Invest in the Future:
Reinforce the Distribution System

Invest in the FutureWhile the transmission system delivers high-voltage electricity from generators to substations, the distribution system reduces the voltage and then delivers the electricity to retail customers. In addition to substations, the distribution system includes metering, billing, and related support systems involved in the retail side of electricity delivery.

The need to replace an aging distribution infrastructure to meet population and demand growth will require continued investment. Since the beginning of 2000, the electric power industry has invested almost $109 billion in the nation’s distribution system.  Most notably, shareholder-owned electric company investment in the distribution system surpassed $17 billion in 2006. This level of investment ($17.3 billion) represents a 6.5-percent increase over the inflation-adjusted $16.2 billion invested in 2005.1

It is becoming more evident that rising construction material costs are an increasingly important driver contributing to the higher actual and planned utility industry infrastructure investments. According to the latest Handy-Whitman Index of Public Utility Construction Costs, since 2000 construction costs have increased by an average rate of 5.4 percent per year (37 percent since 2000) for distribution.
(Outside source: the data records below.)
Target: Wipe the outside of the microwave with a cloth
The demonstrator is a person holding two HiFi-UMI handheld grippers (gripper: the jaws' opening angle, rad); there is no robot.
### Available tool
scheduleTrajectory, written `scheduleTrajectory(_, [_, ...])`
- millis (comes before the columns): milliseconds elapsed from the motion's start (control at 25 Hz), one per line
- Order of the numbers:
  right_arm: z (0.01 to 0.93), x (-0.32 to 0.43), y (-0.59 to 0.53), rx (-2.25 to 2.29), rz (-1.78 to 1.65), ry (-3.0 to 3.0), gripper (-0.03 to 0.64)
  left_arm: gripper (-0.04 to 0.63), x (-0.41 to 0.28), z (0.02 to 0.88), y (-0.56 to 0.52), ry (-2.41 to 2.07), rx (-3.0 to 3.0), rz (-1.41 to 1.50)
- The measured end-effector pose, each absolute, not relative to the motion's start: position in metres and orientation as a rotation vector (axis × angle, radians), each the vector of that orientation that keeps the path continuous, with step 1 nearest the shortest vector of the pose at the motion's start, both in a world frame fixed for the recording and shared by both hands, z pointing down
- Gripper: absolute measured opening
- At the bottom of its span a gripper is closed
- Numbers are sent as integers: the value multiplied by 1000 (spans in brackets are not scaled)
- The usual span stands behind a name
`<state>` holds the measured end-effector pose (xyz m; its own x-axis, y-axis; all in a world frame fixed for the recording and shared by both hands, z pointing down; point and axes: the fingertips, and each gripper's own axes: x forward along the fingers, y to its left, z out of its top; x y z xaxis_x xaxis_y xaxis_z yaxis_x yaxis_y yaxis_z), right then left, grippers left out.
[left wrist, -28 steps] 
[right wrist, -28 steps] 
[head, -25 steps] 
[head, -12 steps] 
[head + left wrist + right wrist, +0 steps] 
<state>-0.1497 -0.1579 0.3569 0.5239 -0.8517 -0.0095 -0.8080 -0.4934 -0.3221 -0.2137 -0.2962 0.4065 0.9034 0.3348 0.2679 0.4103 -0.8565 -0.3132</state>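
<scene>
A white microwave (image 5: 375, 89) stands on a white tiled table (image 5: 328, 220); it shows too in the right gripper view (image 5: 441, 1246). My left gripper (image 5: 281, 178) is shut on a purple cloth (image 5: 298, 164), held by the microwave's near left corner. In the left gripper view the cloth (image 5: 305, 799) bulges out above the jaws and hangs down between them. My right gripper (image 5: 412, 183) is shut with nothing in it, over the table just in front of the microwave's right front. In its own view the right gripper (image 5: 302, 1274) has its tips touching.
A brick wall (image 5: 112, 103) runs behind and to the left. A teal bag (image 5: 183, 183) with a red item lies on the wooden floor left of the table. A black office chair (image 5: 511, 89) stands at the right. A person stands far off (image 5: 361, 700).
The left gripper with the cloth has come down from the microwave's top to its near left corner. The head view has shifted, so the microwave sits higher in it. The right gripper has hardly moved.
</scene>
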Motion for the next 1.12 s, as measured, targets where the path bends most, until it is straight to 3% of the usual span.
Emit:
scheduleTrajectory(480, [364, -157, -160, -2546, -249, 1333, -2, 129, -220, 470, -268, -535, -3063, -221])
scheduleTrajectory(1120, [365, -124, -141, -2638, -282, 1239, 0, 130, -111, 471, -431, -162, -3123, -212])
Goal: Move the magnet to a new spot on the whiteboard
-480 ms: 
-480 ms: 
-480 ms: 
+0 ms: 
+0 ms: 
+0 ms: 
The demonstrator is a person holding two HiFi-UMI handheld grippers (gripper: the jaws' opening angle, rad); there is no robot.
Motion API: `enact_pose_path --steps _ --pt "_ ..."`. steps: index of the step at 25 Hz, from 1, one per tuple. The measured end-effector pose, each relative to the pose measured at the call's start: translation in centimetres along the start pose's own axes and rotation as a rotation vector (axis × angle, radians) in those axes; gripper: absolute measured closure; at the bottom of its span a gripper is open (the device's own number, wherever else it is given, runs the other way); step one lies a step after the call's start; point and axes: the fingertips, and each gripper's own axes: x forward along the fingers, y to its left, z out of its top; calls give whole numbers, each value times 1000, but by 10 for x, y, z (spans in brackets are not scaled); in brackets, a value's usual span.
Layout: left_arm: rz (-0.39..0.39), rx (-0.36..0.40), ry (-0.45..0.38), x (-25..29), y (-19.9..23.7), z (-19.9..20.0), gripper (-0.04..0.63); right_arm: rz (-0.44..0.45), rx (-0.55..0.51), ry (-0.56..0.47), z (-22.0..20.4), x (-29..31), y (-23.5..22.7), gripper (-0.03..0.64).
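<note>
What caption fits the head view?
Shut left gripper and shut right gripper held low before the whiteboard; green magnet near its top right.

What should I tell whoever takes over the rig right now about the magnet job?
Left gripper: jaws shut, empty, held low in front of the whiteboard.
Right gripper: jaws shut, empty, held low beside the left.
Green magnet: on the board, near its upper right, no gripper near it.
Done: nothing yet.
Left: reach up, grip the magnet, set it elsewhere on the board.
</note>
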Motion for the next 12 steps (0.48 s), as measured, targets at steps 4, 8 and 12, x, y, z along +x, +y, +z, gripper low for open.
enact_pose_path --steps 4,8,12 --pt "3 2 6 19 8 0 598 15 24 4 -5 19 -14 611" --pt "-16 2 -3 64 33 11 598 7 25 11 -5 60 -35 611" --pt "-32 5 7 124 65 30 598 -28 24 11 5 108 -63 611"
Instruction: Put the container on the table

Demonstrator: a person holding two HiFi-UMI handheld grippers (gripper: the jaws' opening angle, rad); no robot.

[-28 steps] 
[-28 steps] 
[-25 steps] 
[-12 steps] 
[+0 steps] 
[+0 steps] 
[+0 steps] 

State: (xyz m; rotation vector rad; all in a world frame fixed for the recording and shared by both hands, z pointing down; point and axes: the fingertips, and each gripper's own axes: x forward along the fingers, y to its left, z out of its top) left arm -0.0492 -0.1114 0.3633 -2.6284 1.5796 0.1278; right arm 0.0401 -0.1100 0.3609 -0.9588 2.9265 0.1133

Over the next 10 years distribution investment is expected to be almost triple the size of projected transmission spending. Distribution investment is likely to exceed generation and environmental capital spending, as well.

1Actual transmission and distribution investment data from EEI Annual Property & Plant Capital Investment Surveys. Planned transmission investment data from the 2006 EEI Electric Transmission Capital Budget Survey.